By: Wilco (Wilco.Dijkstra.delete@this.ntlworld.com), February 17, 2013 1:47 pm
Room: Moderated Discussions
Linus Torvalds (torvalds.delete@this.linux-foundation.org) on February 15, 2013 6:34 pm wrote:
> Wilco (Wilco.Dijkstra.delete@this.ntlworld.com) on February 15, 2013 5:46 pm wrote:
> >
> > That's a good tradeoff, but you need 3 extra bits on compares of course
>
> It's worse than that. You'll want to do subtract-and-test, bitops, yadda yadda. Compare really isn't even close
> to complete. Otherwise you'll just end up playing games with other arithmetic-logical ops to then be able to
> compare the result. Which is *not* an improvement, no matter how some people would want to twist it,
One condition bit for arithmetic and logical operations is enough, more than 90% of the time you only need a zero/non-zero result. You only need special opcodes for add with carry, but then again you need those anyway.
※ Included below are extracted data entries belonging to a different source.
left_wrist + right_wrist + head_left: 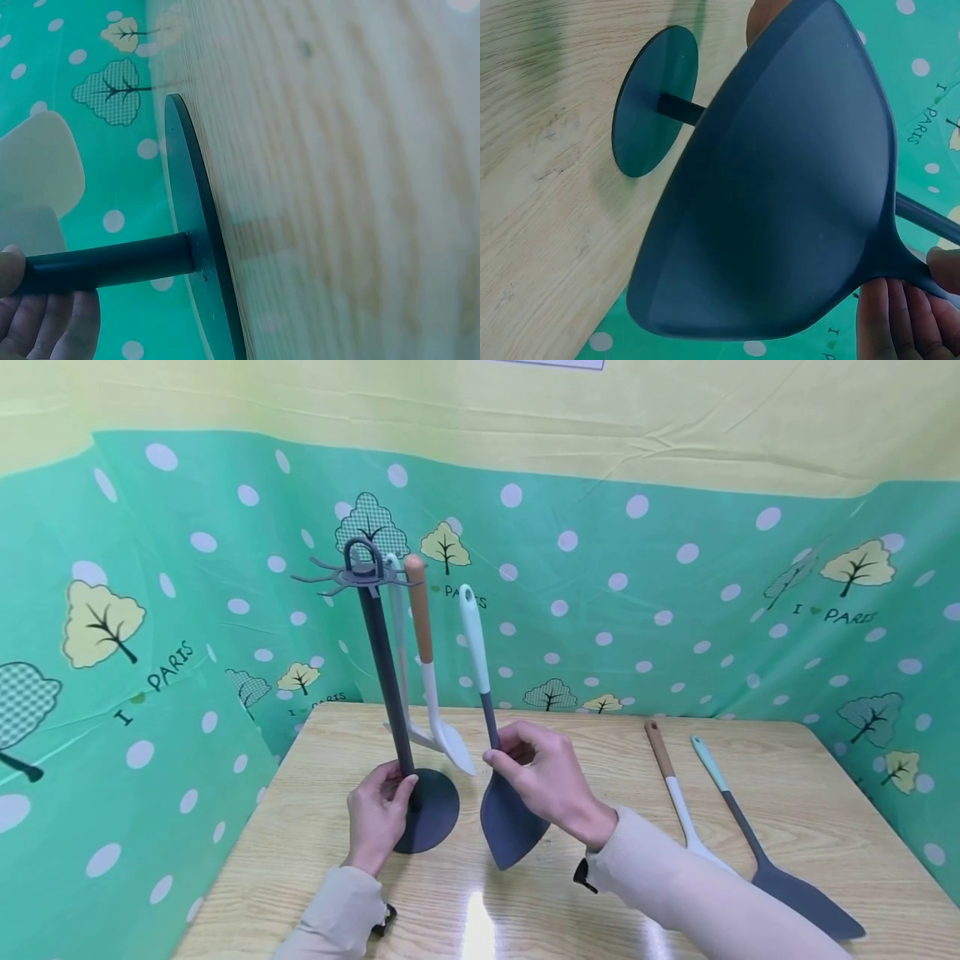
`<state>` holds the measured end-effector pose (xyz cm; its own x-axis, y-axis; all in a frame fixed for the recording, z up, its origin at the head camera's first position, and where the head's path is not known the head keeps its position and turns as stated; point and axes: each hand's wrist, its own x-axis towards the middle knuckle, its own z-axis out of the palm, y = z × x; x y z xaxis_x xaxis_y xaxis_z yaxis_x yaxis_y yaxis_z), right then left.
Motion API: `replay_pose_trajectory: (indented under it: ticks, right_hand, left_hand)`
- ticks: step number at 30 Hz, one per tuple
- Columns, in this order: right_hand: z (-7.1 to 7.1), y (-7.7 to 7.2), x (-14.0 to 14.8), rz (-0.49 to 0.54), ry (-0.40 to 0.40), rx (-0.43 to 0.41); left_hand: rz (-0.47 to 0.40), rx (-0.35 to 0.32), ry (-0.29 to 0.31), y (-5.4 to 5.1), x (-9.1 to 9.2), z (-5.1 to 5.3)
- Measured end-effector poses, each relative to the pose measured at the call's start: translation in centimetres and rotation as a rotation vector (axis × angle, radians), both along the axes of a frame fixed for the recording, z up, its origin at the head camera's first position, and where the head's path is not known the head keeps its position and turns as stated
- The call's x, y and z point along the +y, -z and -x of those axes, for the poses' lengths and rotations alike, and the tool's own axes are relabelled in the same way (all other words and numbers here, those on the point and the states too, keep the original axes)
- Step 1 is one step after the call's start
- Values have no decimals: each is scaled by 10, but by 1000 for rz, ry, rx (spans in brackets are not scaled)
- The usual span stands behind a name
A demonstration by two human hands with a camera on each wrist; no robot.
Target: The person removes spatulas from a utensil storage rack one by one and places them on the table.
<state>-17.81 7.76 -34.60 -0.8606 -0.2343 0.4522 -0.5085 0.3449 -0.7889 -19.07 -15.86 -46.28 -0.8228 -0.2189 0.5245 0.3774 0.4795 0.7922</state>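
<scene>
A printed cloth (562, 585) hung behind the wooden table (600, 745), and on this table stood the black stand (386, 677), which leaned a little to the left in the head view. The stand was the only holder in view: two utensils hung at its right side, one with a brown handle (420, 618) and one with a pale handle (398, 610) behind it, but I could not tell exactly which hooks carried them. The dark turner (510, 831) was to the right of the stand, apart from it, with its long axis nearly upright, the blade down and the mint handle (474, 635) tilted towards the stand. The holed end of this handle was lower in the view than the hook ring (363, 578) of the stand. Well to the right of the stand lay a white utensil (678, 802) and a second dark turner (742, 824). The right hand (551, 777), the nearer one to the upright turner, pinched its shaft just above the blade; the left hand (378, 814) gripped the stand's pole low, near its round base.
</scene>
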Motion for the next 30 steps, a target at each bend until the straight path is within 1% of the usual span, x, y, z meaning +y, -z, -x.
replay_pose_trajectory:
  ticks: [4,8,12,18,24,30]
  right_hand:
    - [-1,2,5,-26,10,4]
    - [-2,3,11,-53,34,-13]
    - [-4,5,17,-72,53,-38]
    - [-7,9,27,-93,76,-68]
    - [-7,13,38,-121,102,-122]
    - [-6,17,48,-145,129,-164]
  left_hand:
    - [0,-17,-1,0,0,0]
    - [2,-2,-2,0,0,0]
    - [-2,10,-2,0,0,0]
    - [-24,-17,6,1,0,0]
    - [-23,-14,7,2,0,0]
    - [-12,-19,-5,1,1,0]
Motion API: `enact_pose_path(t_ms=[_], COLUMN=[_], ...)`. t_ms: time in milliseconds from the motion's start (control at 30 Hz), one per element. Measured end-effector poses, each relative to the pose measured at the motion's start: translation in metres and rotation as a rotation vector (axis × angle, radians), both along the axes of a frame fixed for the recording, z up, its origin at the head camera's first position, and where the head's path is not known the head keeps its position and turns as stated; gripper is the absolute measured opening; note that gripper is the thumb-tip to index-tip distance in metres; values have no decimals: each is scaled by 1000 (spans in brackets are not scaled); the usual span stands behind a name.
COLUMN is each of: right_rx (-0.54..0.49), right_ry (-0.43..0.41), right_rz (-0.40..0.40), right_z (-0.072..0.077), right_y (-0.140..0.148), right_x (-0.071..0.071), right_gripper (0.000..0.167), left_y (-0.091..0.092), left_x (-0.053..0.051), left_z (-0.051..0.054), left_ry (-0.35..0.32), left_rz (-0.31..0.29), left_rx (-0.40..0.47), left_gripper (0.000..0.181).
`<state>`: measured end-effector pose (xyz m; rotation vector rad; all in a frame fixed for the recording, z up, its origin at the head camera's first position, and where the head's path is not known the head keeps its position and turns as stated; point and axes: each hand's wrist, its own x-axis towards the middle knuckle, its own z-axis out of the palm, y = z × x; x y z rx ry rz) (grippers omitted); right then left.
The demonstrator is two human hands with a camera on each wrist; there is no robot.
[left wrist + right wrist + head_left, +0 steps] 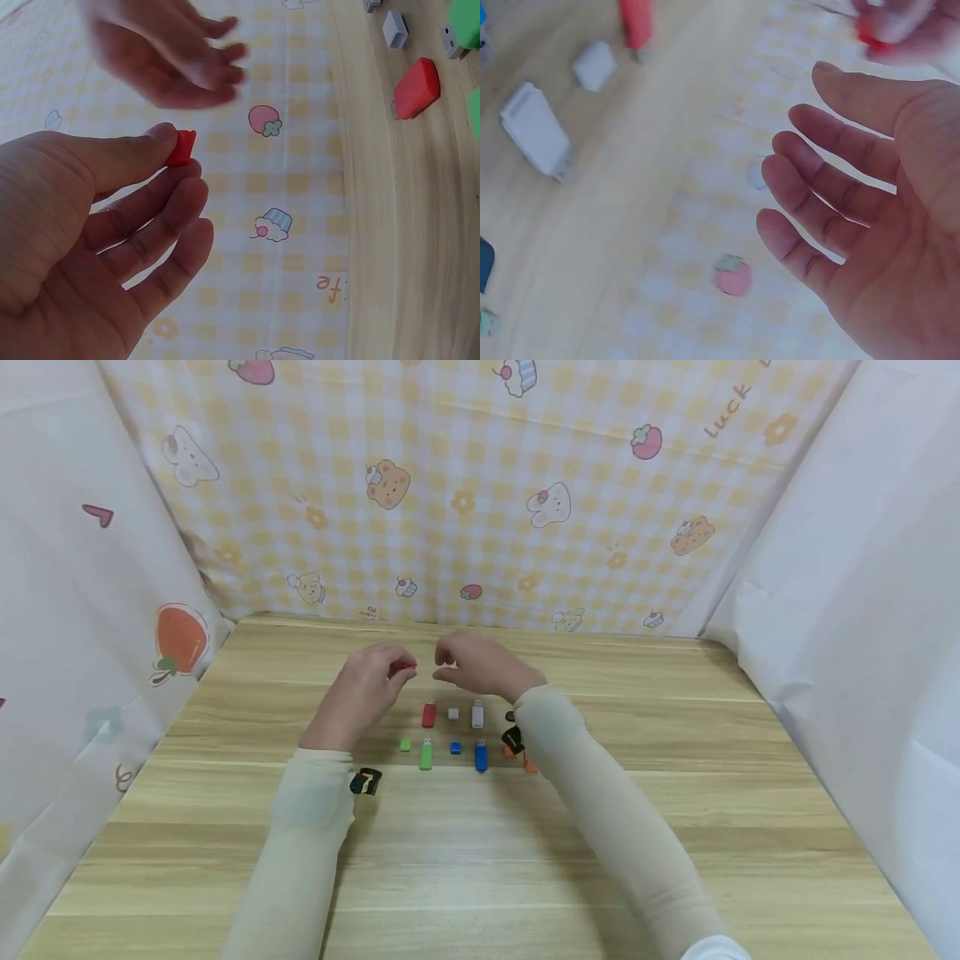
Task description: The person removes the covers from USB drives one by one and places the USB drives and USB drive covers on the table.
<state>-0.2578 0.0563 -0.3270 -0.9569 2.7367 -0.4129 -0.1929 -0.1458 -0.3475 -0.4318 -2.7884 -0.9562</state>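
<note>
Between thumb and forefinger my left hand (362, 685) pinches a small red USB stick cap (181, 148), raised near the back of the table. Facing it, my right hand (483, 664) has loosely bent, spread fingers; its palm holds nothing in the right wrist view. On the table below the hands lie a red USB stick (429, 714), a white cap (453, 714) and a white USB stick (477, 716). Nearer the front are a green cap (405, 746), green stick (426, 754), blue cap (455, 748) and blue stick (481, 756).
Orange pieces (531, 766) and a small black piece (511, 717) lie partly hidden by the right forearm. A checked cloth (465, 543) hangs behind the wooden table (420, 877). White cloths hang along both sides.
</note>
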Motion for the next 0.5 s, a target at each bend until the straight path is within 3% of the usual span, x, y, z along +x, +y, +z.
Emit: enact_pose_path(t_ms=[200,500], right_rx=[-55,-135], right_ry=[63,89], right_rz=[-11,-62], right_z=[11,6], right_y=[22,51], right_x=[22,50], right_gripper=[28,29], left_y=[0,0], left_x=[-2,-7], left_z=[-2,-13], left_ry=[-37,-139], left_rz=[13,14], left_rx=[16,-11], left_gripper=[13,11])
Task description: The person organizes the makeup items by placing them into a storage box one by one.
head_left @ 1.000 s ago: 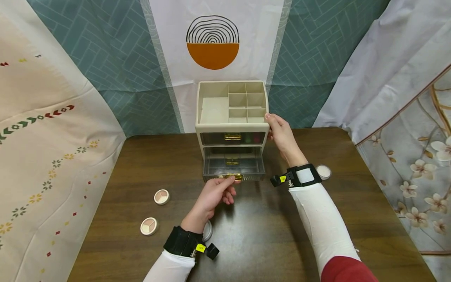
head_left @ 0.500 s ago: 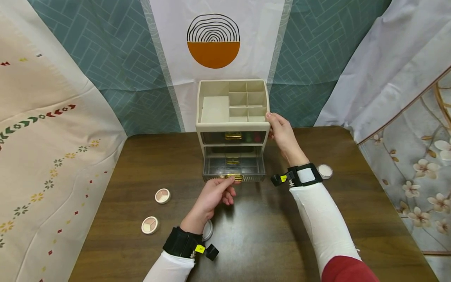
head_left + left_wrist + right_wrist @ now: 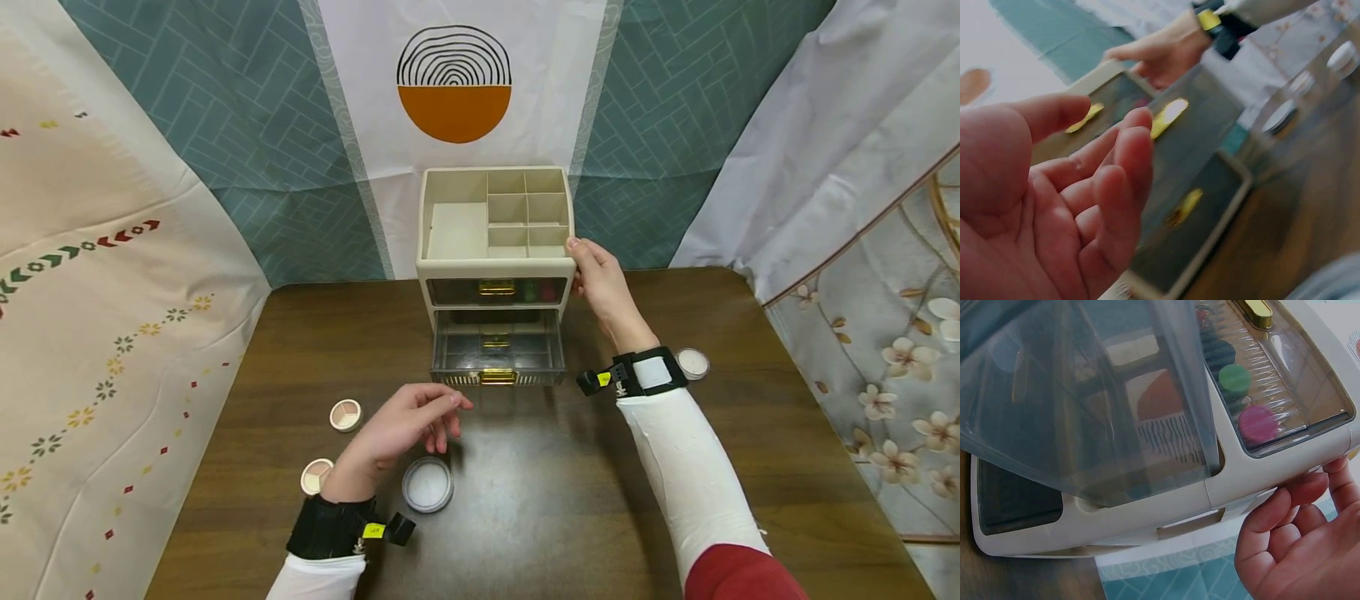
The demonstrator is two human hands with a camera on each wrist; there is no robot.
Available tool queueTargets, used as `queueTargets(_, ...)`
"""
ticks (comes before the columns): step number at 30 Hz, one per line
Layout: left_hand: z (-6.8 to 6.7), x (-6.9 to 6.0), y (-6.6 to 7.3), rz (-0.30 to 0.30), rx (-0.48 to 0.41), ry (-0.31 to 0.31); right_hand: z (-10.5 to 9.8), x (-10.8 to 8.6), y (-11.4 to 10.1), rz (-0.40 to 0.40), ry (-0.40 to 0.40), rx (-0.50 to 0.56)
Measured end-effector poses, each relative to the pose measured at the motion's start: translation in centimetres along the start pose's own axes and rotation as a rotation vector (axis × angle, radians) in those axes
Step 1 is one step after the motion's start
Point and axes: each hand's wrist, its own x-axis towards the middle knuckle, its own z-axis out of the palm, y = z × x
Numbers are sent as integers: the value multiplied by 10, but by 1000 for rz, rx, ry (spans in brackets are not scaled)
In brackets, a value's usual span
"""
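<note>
A cream desktop drawer organizer (image 3: 495,268) stands at the back of the table. Its smoky clear middle drawer (image 3: 498,346) is pulled out, with a gold handle (image 3: 497,377) at the front. My left hand (image 3: 405,421) hangs loosely curled and holds nothing, apart from the drawer, to its front left. With my right hand (image 3: 606,287) I grip the organizer's right upper edge, thumb on the rim and fingers at the side. Under the left hand's near side lies a round clear-lidded jar (image 3: 427,485). Green and pink round things (image 3: 1235,378) show through the top drawer.
Two round three-shade compacts lie at the left: one farther back (image 3: 346,415), the other (image 3: 317,477) partly covered by my left wrist. A round white-topped jar (image 3: 692,363) sits beside my right wrist. Hanging cloths (image 3: 315,225) enclose the wooden table (image 3: 525,517).
My left hand has let go of the drawer's gold handle and moved left and nearer, uncovering the clear-lidded jar. The drawer stays out. My right hand keeps its place on the organizer.
</note>
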Motion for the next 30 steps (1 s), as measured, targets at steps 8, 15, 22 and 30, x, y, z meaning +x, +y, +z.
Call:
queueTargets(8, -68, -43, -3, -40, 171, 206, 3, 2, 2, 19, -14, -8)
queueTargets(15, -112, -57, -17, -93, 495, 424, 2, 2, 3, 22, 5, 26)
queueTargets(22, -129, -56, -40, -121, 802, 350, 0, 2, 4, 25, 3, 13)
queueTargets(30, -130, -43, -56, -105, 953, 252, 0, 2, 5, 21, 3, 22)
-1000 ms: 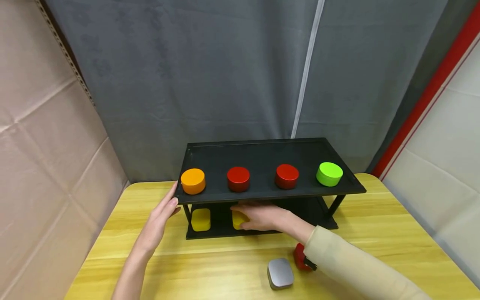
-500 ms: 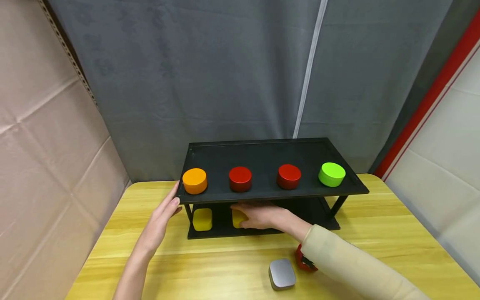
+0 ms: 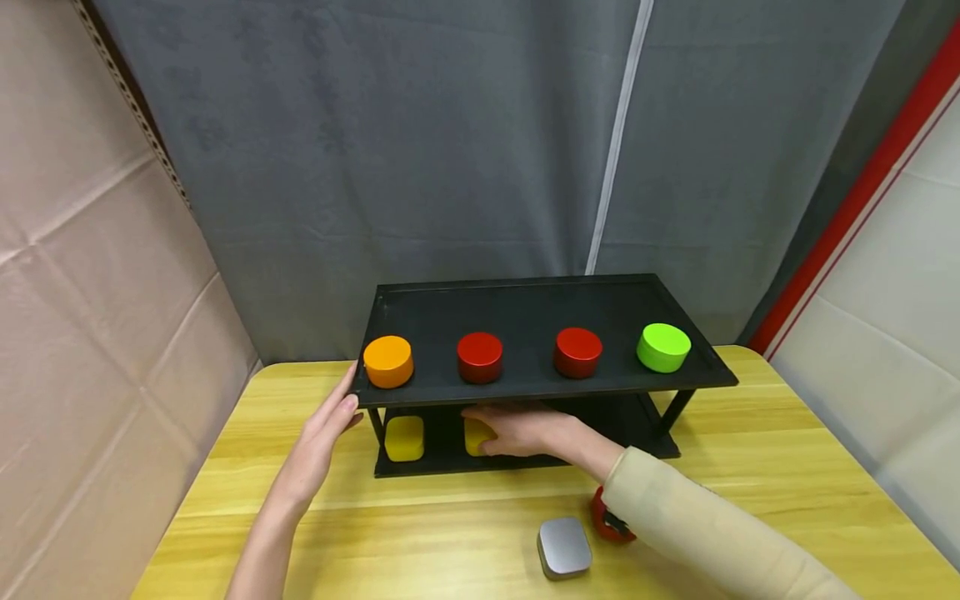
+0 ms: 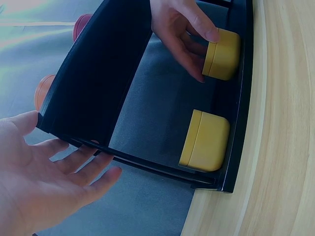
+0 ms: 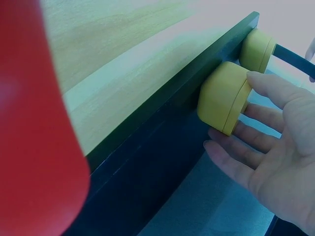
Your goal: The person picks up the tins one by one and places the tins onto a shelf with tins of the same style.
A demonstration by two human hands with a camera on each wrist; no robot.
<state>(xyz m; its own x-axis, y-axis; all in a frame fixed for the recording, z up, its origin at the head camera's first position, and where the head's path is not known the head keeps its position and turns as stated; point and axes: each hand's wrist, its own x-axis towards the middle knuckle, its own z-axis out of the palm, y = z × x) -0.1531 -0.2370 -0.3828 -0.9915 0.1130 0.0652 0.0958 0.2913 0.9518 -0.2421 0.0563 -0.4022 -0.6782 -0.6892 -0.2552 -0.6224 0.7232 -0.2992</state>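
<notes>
On the lower tier of a black two-tier rack (image 3: pixel 517 312) sit two yellow square tins with rounded corners. My right hand (image 3: pixel 528 429) reaches in under the upper tier and holds the inner yellow tin (image 5: pixel 221 96) between thumb and fingers. The other yellow tin (image 4: pixel 205 142) stands at the left end of the tier. My left hand (image 3: pixel 311 454) touches the left end of the rack, its fingers extended along the side. Along the upper tier's front stand an orange round tin (image 3: pixel 387 362), two red round tins (image 3: pixel 480 358) and a green round tin (image 3: pixel 663 348).
A silver square tin (image 3: pixel 564 548) lies on the wooden table (image 3: pixel 420 542) in front of the rack. Beside it a red item (image 3: pixel 611 517) with a dark part is partly covered by my right sleeve (image 3: pixel 697 517). A grey curtain (image 3: pixel 412 150) hangs behind.
The view shifts very slightly. Both hands, the yellow tins and the rack stay as they were.
</notes>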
> The whole "decrement loop counter and test" is common enough to merit special logic
> (sometimes to the point of having special loop registers, like powerpc).
A decrement register and branch if non-zero is useful indeed. However I don't believe the special counters like POWER are useful at all, they don't seem to provide any gain while requiring lots of unnecessary extra instructions. If you make a call inside a loop you actually have to save/restore that register via GPR moves IIRC... That's just useless.
> The thing is, the traditional "just have a flags register" really is hard to beat.
> People have tried, and people have inevitably failed. Not a single architecture
> has ever done better than that. I don't understand why people try so hard.
I wouldn't call MIPS or Alpha bad or failed - both have very good branch instructions. In the old days MIPS gained a lot vs ARM from its single cycle compare&branch instructions (delayed branches also played a role of course but don't gain you anything once you have branch prediction). So I don't get why you think condition codes are so much better.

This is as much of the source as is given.